Unter Denkmalschutz: Der Spycher wird für die Nachwelt bewahrt
Das Stichwort Denkmalschutz löst bei manchen Liegenschaftsbesitzern Angstschweiss aus. Bei Renovation und Umbau setzt die Denkmalpflege Bedingungen und der historisch angemessene Erhalt reisst ein Loch ins Portemonnaie. Höchst selten kommt es vor, dass Privatleute ihr Haus freiwillig unter Schutz stellen wollen. Die Kirchleerber Gemeinderätin Béatrice Meili und ihr Partner Rolf Baumann sind solch seltene Leute. Die Liebhaber historischer Bauernhäuser haben bereits zwei uralte Spycher vor der Entsorgung bewahrt. Beide standen noch vor ein paar Jahren in Reitnau. Weil sie ausgedient hatten und im Weg standen, wollten die jeweiligen Eigentümer sie abreissen.

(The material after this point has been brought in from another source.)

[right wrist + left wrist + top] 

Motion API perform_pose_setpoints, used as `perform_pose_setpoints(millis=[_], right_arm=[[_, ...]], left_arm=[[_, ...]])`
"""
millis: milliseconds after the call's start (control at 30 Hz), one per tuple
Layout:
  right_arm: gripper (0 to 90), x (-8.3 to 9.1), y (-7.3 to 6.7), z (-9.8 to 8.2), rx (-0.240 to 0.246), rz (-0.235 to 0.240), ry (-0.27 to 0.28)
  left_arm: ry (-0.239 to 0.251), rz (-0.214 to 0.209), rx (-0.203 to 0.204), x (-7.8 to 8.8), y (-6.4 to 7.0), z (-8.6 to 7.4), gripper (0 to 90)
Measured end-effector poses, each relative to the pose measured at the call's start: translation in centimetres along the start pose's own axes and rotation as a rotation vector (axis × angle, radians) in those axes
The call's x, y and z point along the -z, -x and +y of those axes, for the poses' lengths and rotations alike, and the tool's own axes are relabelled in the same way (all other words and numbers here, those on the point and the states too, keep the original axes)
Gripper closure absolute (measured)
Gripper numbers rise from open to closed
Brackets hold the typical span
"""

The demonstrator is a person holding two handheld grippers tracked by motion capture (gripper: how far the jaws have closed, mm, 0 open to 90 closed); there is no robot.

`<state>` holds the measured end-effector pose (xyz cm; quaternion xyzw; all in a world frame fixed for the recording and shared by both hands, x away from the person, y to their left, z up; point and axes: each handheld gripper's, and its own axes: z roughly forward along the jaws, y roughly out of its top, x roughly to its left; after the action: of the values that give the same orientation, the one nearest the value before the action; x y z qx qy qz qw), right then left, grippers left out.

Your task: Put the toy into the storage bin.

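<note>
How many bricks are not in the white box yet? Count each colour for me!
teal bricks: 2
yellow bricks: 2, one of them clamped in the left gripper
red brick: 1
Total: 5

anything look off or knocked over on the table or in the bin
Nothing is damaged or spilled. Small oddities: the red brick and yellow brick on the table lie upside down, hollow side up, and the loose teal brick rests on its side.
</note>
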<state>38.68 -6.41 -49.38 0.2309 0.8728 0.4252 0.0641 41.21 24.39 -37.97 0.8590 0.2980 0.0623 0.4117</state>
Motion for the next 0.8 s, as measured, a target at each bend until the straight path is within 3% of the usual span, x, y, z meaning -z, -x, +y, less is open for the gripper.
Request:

Balken für Balken wurden die Spycher bereits 2017 sorgfältig abgebaut. Der eine steht nun seit drei Jahren hinter ihrem Haus in Kirchleerau, ebenfalls ein ehemaliges Bauernhaus aus dem Jahr 1802. Der andere liegt noch in Einzelteilen in Gontenschwil und wartet auf die Wiederaufbaubewilligung. Auf einem Grundstück, das die beiden – wie könnte es anders sein – zur Rettung eines historischen Bauernhauses 2020 erwarben.
Trotzdem: Ein Zuckerschlecken waren Abbau, Restaurierung und Aufbau im Kirchleerber Hintergarten keineswegs. Geduld, starke Nerven und professionelle Hilfe waren nötig. Die Früchte dieser Arbeit lassen sich sehen. Noch mehr, seit auch das dritte geschichtsträchtige Gebäude auf dem Grundstück, die alte Scheune, frisch restauriert ist.
Die Denkmalpflege findet Freude an den Häusern
Drei Häuser aus dem 19. Jahrhundert, alle mit modernen Funktionen. Der Spycher kann gemietet werden und auf Wunsch kocht Béatrice Meili, die auch auf swisstavolata.ch als Landfrauen-Köchin registriert ist, das passende Menü dazu. Viele der Feiernden sind Hochzeitsgesellschaften, denn ein Raum im alten Bauernhaus ist schon seit geraumer Zeit ein offizielles Trauzimmer des Regionalen Zivilstandsamts Schöftland. In der restaurierten Scheune finden grössere Gruppen Platz.
«Nachdem wir so viel Herzblut in dieses Projekt gesteckt hatten, wollten wir sichergehen, dass diese Gebäude so bestehen bleiben», sagt Beatrice Meili. Das Zauberwort: Denkmalschutz. Die Denkmalpfleger liessen zum Termin nicht lange bitten. Vor allem das Dach des Wohnhauses faszinierte sie. «Die ganze Dachkonstruktion ist typologisch eine ausgesprochene Rarität», steht denn auch im Bericht der Denkmalpflege.
Gemeinsam kam man zum Schluss: Die drei Gebäude sollen als Ensemble geschützt werden. Im November 2020 reichten sie einen Antrag auf kantonale Unterschutzstellung des Gebäudeensembles Wohnhaus-Scheune-Spycher ein. Eine Expertenkommission beäugte die drei Gebäude gründlich – und kam ins Schwärmen. Die Begeisterung liest sich auch aus dem Bericht: Dem Spycher komme «aufgrund seines guten Erhaltungszustands und Seltenheitswerts über die Region hinaus erhebliche Bedeutung» zu.
Gründerjahre des Kantons sind sichtbar belegt
Im Juli erhielten sie den positiven Entscheid. Zusammen mit mehreren Seiten der Analysen und historischen Nachforschungen. So wurde auch bekannt, dass das von einem Jakob Hunziker gebaute Bauernhaus ein Strohdach hatte und der Anbau im Berner Stil mit Biberschwanz-Ziegeln eingedeckt wurde. Die damaligen Zeiten des Umbruchs in den Gründerjahren des Kantons Aargaus sind somit sichtbar belegt.
Bisher hatte Kirchleerau mit der Kirche und dem Zehntenhaus nur zwei geschützte Objekte. Mit dem Bauernhaus-Ensemble ist nun gesichert,dass ein Stück des ursprünglichen Bauerndorfs erhalten bleibt.